Information supplied below:

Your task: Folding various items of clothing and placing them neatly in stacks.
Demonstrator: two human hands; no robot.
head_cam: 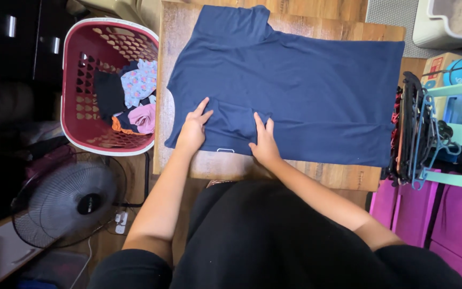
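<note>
A: Here, where is the shirt?

B: The navy T-shirt (295, 91) lies spread on the wooden table (316, 174), centre frame. The left hand (192, 131) and right hand (264, 144) press flat, fingers spread, on its folded near sleeve.

A: How would it handle?

B: Probably light, soft and floppy; best pinched at the hems or shoulder seams.

This is a room in a home, used for laundry. A red plastic laundry basket (89, 48) with mixed clothes stands on the floor beside a wooden counter (316, 174), where a navy blue shirt (306, 80) lies spread. A bunch of clothes hangers (415, 134) hangs at the counter's end. An electric fan (65, 200) and purple storage boxes (445, 214) stand near.
</note>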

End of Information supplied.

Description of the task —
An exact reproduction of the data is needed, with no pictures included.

Response to this exercise —
Your task: Folding various items of clothing and placing them neatly in stacks.
Demonstrator: two human hands; no robot.
head_cam: 
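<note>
A: Here, where is the shirt?

B: The navy T-shirt (295, 91) lies spread on the wooden table (316, 174), centre frame. The left hand (192, 131) and right hand (264, 144) press flat, fingers spread, on its folded near sleeve.

A: How would it handle?

B: Probably light, soft and floppy; best pinched at the hems or shoulder seams.

This is a room in a home, used for laundry. A red plastic laundry basket (89, 48) with mixed clothes stands on the floor beside a wooden counter (316, 174), where a navy blue shirt (306, 80) lies spread. A bunch of clothes hangers (415, 134) hangs at the counter's end. An electric fan (65, 200) and purple storage boxes (445, 214) stand near.
</note>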

Nothing else is required for this exercise.